Word for word, repeat all of the entries.

[[ Data under study open ]]

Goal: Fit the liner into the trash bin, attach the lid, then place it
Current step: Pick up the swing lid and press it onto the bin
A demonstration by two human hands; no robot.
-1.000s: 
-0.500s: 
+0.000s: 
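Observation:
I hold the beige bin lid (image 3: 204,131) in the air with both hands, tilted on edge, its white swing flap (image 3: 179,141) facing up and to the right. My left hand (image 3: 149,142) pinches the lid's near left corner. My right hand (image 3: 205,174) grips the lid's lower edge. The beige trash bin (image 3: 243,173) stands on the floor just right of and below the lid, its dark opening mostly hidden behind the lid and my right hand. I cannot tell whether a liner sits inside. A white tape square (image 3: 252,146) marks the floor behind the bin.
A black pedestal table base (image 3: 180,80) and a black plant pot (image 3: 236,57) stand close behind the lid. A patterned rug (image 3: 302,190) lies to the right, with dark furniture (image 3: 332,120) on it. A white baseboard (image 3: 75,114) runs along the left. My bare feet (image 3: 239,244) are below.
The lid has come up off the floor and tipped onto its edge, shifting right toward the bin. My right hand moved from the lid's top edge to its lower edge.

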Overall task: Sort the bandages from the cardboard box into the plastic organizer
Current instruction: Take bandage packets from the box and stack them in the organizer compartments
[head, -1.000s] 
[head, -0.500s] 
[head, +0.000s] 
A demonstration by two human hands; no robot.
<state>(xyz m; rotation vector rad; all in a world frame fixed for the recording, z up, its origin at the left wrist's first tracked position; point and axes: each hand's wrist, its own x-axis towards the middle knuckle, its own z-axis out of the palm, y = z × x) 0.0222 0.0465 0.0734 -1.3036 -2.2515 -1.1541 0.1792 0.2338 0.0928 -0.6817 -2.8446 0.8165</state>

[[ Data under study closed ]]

**Task result:**
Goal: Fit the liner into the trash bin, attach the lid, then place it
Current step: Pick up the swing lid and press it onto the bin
A demonstration by two human hands; no robot.
-1.000s: 
-0.500s: 
+0.000s: 
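Observation:
I hold the beige bin lid (image 3: 204,131) in the air with both hands, tilted on edge, its white swing flap (image 3: 179,141) facing up and to the right. My left hand (image 3: 149,142) pinches the lid's near left corner. My right hand (image 3: 205,174) grips the lid's lower edge. The beige trash bin (image 3: 243,173) stands on the floor just right of and below the lid, its dark opening mostly hidden behind the lid and my right hand. I cannot tell whether a liner sits inside. A white tape square (image 3: 252,146) marks the floor behind the bin.
A black pedestal table base (image 3: 180,80) and a black plant pot (image 3: 236,57) stand close behind the lid. A patterned rug (image 3: 302,190) lies to the right, with dark furniture (image 3: 332,120) on it. A white baseboard (image 3: 75,114) runs along the left. My bare feet (image 3: 239,244) are below.
The lid has come up off the floor and tipped onto its edge, shifting right toward the bin. My right hand moved from the lid's top edge to its lower edge.
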
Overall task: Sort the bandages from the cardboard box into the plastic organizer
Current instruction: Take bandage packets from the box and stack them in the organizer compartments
[head, -1.000s] 
[head, -0.500s] 
[head, +0.000s] 
A demonstration by two human hands; no robot.
<state>(xyz m; rotation vector rad; all in a world frame fixed for the recording, z up, its origin at the left wrist's first tracked position; point and axes: each hand's wrist, its own x-axis towards the middle knuckle, its own z-axis out of the palm, y = z × x) 0.0222 0.0465 0.0734 -1.3036 -2.2515 -1.1541 0.1792 0.2338 0.0928 -0.6817 -2.8446 0.8165</state>

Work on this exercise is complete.